In a similar manner, I’ve done my own experiments with women who were sure they had extraordinary noses (don’t ask me why more women feel this way as opposed to men). And, I’ve found that the suggestion that a certain smell is present arouses the sense in them. I believe they really smell a bad smell, that is, their synapses are signalling ycch, just as a sight or sound from our past can bring back a taste or smell to us, even from long ago.

Those are only personal examples. There are many academic studies which show this to be the case. An experiment in 1981 (Nevid) showed that people preferred Perrier to Old Fashioned Selzer -- that is, so long as the drinks were labeled. Once the labels were off, no preference was shown at all.

An experiment in 1994 (Wardle) showed that people rated food as being tastier when they believed it was high in fat as opposed to low fat. Of course, it was the same preparation both times. When I read about this experiment, my first thought was that I knew people who I believe would find the opposite – that the supposedly healthier food tasted better, having convinced themselves that this was true. Sure enough, studies showed that different groups of people got different results exactly as expected, at least in part as a result of their demographic (like age, sex) – but, the overall effect was usually the same – their appreciation of taste was affected by what they were led to believe.

A 2008 experiment (Allen) set out to show that even when people’s personal values matched the symbolic value they put on certain food, they thought it tasted better (that sounds confusing, but trust me there was a way to find out the symbolic value of certain food). Conversely, when their personal value wasn’t compatible with the symbolic value, they didn’t like the food as much. The authors weren’t suggesting that actual taste played no role, just that it could be heavily influenced by something as abstract as values. And, they were apparently right.  

I especially find that people don’t want to know about this fact of life when they are dealing with alcohol, especially if they are proud of their supposed knowledge. But, it most definitely shows up there too. A 2009 study from Heriot Watt University in Edinburgh, Scotland showed that people’s appreciation of the taste of different types of wine was even strongly affected by what type of music was being played in the background while they drank it.

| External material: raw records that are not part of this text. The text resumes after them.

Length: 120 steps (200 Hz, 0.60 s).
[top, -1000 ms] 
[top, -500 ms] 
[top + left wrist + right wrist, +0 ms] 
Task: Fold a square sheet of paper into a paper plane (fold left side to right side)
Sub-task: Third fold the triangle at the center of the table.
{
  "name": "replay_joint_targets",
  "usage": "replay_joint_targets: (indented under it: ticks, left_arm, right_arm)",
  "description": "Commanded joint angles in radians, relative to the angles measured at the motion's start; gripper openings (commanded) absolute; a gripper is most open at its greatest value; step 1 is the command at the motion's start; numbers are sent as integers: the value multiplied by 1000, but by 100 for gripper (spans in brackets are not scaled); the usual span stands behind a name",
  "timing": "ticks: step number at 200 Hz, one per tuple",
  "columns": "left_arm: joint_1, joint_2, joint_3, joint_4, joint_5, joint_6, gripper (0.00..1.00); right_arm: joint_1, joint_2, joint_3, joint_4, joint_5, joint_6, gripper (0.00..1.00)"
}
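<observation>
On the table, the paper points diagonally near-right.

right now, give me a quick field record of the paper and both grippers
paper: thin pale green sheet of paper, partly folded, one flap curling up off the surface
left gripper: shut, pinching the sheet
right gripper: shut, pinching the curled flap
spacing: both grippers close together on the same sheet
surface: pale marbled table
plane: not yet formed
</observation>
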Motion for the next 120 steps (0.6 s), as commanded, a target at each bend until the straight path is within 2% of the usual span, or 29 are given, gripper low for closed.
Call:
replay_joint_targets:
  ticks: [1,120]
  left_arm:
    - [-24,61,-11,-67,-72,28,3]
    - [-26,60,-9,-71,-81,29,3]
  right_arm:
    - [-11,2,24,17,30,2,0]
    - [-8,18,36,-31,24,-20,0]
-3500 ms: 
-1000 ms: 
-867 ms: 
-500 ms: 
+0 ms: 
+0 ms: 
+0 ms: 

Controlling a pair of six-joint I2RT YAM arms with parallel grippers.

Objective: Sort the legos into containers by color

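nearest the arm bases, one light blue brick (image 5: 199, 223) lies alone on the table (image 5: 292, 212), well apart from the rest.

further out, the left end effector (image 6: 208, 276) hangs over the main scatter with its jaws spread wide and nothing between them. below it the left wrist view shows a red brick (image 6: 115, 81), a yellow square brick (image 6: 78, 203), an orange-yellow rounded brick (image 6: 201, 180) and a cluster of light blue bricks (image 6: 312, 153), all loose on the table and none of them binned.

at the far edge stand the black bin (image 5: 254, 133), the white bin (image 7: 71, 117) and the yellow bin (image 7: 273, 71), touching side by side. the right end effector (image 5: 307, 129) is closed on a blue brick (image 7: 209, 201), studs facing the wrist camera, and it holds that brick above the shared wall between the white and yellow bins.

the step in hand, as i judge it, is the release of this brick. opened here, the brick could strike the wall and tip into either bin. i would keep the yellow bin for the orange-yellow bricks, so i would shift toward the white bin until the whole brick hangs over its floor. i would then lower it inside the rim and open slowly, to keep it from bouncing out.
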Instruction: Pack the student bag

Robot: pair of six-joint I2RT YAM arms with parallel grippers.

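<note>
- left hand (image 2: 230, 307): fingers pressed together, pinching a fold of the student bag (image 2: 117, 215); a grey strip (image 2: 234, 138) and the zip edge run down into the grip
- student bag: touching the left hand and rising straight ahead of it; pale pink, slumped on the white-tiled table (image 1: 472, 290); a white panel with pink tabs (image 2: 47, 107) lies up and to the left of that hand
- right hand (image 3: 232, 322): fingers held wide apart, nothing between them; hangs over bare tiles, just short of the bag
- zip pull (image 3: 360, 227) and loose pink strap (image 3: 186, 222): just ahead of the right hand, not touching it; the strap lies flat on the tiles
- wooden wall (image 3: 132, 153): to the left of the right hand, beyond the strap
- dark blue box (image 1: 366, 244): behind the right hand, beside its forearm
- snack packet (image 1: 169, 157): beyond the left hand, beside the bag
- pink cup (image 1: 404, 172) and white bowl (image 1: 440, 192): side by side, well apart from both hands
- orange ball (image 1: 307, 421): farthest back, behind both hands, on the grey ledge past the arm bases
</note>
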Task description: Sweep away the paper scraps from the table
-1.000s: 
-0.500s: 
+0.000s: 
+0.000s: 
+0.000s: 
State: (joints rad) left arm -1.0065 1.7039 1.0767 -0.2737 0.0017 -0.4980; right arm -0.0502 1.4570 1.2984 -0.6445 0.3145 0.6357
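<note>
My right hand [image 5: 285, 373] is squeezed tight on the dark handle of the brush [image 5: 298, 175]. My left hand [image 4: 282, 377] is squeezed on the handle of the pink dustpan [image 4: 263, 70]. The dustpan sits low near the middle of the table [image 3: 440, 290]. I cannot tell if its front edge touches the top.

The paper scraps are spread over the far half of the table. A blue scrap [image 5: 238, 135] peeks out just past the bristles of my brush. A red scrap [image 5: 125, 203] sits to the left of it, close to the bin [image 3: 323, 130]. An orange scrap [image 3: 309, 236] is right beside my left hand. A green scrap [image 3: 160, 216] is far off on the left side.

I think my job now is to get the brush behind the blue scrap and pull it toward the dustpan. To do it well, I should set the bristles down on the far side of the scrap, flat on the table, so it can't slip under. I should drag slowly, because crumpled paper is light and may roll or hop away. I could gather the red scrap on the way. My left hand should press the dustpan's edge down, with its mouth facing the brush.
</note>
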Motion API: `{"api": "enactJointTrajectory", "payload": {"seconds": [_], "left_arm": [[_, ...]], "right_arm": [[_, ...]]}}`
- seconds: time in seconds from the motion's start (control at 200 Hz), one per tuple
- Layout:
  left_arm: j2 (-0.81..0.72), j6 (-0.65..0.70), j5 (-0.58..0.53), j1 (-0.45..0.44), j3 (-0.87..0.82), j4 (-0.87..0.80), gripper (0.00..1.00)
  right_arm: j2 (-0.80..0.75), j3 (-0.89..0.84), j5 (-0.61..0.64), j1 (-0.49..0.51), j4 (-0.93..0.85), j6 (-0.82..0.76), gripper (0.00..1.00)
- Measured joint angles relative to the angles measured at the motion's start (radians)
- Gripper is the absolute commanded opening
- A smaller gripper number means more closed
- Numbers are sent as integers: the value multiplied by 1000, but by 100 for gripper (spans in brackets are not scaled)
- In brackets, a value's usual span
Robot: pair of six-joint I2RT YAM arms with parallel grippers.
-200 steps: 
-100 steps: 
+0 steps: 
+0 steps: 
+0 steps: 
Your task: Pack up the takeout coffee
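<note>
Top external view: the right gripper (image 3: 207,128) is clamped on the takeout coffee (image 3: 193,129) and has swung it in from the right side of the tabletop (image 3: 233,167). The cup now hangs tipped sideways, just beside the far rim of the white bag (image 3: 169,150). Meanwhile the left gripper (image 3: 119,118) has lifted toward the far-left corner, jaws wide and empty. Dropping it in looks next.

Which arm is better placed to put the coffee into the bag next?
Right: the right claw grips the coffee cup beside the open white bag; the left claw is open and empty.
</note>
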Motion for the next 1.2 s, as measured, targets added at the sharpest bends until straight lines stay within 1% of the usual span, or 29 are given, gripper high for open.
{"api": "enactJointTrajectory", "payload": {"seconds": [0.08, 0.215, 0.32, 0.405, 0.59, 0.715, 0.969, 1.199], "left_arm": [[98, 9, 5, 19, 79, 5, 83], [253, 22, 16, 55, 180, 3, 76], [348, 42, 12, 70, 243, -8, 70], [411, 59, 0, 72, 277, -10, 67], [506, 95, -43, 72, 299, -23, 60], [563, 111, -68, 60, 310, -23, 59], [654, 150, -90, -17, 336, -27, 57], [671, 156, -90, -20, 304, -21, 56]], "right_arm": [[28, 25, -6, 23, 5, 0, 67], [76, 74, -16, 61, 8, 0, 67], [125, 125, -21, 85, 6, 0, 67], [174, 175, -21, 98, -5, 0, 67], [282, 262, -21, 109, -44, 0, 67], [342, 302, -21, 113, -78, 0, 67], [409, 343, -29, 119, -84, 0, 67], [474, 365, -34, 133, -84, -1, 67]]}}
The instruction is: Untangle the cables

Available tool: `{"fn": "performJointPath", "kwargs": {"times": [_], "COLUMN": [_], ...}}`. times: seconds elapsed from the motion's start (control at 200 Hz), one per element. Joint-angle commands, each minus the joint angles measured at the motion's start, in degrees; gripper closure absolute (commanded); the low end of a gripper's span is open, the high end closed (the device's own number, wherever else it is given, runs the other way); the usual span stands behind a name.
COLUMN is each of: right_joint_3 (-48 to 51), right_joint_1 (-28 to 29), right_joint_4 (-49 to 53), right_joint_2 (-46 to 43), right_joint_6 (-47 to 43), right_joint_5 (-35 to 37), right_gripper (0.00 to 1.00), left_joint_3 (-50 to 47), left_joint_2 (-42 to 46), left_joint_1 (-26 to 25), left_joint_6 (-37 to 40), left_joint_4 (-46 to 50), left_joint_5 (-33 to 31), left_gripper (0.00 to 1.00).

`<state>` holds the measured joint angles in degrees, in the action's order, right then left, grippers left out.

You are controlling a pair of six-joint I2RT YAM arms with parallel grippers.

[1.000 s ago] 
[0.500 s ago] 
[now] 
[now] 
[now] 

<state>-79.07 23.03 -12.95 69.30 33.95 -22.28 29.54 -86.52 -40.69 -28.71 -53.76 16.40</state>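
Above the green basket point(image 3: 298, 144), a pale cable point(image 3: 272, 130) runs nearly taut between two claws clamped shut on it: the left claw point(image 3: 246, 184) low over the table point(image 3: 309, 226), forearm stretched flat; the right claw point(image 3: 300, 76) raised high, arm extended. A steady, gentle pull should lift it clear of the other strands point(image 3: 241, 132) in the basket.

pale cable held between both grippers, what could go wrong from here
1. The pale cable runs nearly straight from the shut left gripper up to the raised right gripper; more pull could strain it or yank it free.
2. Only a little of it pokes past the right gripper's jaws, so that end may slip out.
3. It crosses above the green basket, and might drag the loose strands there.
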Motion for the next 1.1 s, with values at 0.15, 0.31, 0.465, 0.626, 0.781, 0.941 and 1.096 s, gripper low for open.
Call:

Two studies by a psychologist/wine grower, Frédéric Brochet, have become well known. In one, he found that 57 wine “experts” all thought that a white wine dyed red tasted different than the same white without the tasteless food coloring. In fact, some reported tasting a crushed red berry flavor in the phony red. Think about that the next time you say no thanks -- I only drink white or red (although he found the very few people who noticed the similarity were not experts).

In another study he did, he showed that so-called experts also apprised taste based upon their beliefs as to the price of the wine they were tasting (again, actually the same wine). No wonder I'm so cynical about experts.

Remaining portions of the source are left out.